When the correspondence between the logical address and the physical address of the data is in a key-value pair manner, and the IO request is a data writing request, the storage device needs to store a key-value pair in the index repository. When the IO request is a data read request, the storage device needs to obtain a key-value pair from the index library.

In addition, because the network card may receive a large number of IO requests in a short time, and the network card needs to use a certain time length for processing each IO request, the network card may also add the IO request to the task queue after receiving the IO request. And processing the IO requests sequentially through the following steps according to the sequence in the task queue.

Step 302: and the network card executes the metadata processing task corresponding to the IO request.

In the embodiment of the present application, the metadata processing task refers to a query or modification task for processing metadata of data corresponding to an IO request. For example, when the IO request is a data writing request, the metadata processing task corresponding to the IO request stores metadata corresponding to the data writing request in the index library, and completes updating of the index library. The metadata corresponding to the write data request includes a physical address of the data to be stored, or a mapping relationship between the physical address and a logical address, or other address index information. When the IO request is a data reading request, the metadata processing task corresponding to the IO request is to query the index database to obtain metadata corresponding to the data reading request. For example, a physical address corresponding to a logical address carried by the read data request is obtained.

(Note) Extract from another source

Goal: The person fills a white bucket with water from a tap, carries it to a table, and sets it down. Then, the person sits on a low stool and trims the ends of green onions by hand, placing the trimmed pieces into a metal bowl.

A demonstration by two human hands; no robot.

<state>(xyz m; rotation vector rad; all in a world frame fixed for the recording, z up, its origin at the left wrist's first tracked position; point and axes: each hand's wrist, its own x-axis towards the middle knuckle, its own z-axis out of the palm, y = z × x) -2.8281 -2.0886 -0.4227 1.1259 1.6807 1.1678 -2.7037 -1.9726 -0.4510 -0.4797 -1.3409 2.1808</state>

Because the network card needs to use certain memory resources to execute the metadata processing task, the memory resources mainly come from the memory contained in the network card itself. Therefore, in one possible implementation, the network card may determine the execution of the metadata processing task based on the available memory resources. Specifically, the network card determines the memory resources required for executing the metadata processing task, and if the available memory of the network card is not enough to provide the required memory resources, the network card determines that the metadata processing task is failed to be executed. And if the memory available to the network card is enough to provide the required memory resource, the network card executes the metadata processing task. That is, in the embodiment of the present application, the case that the execution of the metadata processing task fails includes: the memory of the network card is not sufficient to provide the memory resources required for the metadata processing task.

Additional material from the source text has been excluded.